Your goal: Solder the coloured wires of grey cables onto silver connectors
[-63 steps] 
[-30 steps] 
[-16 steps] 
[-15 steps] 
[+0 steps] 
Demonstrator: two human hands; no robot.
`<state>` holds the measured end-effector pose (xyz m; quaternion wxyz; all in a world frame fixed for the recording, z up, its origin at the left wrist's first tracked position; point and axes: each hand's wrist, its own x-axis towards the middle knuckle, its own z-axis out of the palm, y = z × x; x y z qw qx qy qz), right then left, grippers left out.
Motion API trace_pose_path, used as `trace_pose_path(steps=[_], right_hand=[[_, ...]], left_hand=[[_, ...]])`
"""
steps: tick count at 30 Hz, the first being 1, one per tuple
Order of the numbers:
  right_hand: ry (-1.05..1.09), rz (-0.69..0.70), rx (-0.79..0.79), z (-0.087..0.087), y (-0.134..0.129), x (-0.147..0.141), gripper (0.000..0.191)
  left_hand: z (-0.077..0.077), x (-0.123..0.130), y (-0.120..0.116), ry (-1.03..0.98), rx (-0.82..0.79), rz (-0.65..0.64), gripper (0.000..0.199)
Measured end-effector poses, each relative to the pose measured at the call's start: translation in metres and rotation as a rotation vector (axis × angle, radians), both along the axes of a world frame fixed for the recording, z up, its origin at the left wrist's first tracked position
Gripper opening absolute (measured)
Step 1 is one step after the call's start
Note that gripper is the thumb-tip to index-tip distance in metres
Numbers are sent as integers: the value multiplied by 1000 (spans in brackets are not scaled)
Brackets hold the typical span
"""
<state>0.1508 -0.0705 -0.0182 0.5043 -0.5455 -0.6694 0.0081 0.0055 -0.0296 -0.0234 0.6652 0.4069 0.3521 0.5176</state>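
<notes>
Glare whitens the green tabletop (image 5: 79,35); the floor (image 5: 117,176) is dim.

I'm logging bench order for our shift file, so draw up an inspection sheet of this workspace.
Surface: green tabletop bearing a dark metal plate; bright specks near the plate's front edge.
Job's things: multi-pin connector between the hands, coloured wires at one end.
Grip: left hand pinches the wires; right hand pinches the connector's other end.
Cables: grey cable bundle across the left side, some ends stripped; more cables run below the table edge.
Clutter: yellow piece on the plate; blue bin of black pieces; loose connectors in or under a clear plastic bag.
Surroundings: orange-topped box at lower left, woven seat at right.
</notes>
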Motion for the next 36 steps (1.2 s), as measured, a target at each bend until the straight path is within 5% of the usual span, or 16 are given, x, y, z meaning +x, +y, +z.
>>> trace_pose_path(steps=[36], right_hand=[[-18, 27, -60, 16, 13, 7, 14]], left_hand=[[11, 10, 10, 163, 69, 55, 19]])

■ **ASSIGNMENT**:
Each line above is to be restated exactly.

■ **ANSWER BOX**:
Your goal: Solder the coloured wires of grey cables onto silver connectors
[-63 steps] 
[-30 steps] 
[-16 steps] 
[-15 steps] 
[+0 steps] 
Demonstrator: two human hands; no robot.
`<state>` holds the measured end-effector pose (xyz m; quaternion wxyz; all in a world frame fixed for the recording, z up, its origin at the left wrist's first tracked position; point and axes: each hand's wrist, its own x-axis towards the middle knuckle, its own z-axis out of the palm, y = z × x; x y z qw qx qy qz), right then left, grippers left out.
Motion API trace_pose_path, used as `trace_pose_path(steps=[_], right_hand=[[_, ...]], left_hand=[[_, ...]])`
"""
steps: tick count at 30 Hz, the first being 1, one per tuple
Order of the numbers:
  right_hand: ry (-1.05..1.09), rz (-0.69..0.70), rx (-0.79..0.79), z (-0.087..0.087), y (-0.134..0.129), x (-0.147..0.141), gripper (0.000..0.191)
  left_hand: z (-0.077..0.077), x (-0.123..0.130), y (-0.120..0.116), ry (-1.03..0.98), rx (-0.82..0.79), rz (-0.65..0.64), gripper (0.000..0.199)
Measured end-effector poses, each relative to the pose measured at the call's start: translation in metres and rotation as a rotation vector (axis × angle, radians), both along the axes of a world frame fixed for the recording, z up, its origin at the left wrist's first tracked position
Gripper opening absolute (measured)
Step 1 is one step after the call's start
Note that gripper is the thumb-tip to index-tip distance in metres
Numbers are sent as integers: the value multiplied by 1000 (spans in brackets are not scaled)
Brackets hold the typical span
"""
<state>0.1508 -0.0705 -0.0182 0.5043 -0.5455 -0.6694 0.0081 0.0055 -0.0296 -0.0234 0.6652 0.4069 0.3521 0.5176</state>
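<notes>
Glare whitens the green tabletop (image 5: 79,35); the floor (image 5: 117,176) is dim.

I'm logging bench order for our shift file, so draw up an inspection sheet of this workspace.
Surface: green tabletop bearing a dark metal plate; bright specks near the plate's front edge.
Job's things: multi-pin connector between the hands, coloured wires at one end.
Grip: left hand pinches the wires; right hand pinches the connector's other end.
Cables: grey cable bundle across the left side, some ends stripped; more cables run below the table edge.
Clutter: yellow piece on the plate; blue bin of black pieces; loose connectors in or under a clear plastic bag.
Surroundings: orange-topped box at lower left, woven seat at right.
</notes>
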Motion for the next 36 steps (1.2 s), as measured, a target at each bend until the straight path is within 5% of the usual span, or 16 are given, x, y, z meaning +x, +y, +z.
>>> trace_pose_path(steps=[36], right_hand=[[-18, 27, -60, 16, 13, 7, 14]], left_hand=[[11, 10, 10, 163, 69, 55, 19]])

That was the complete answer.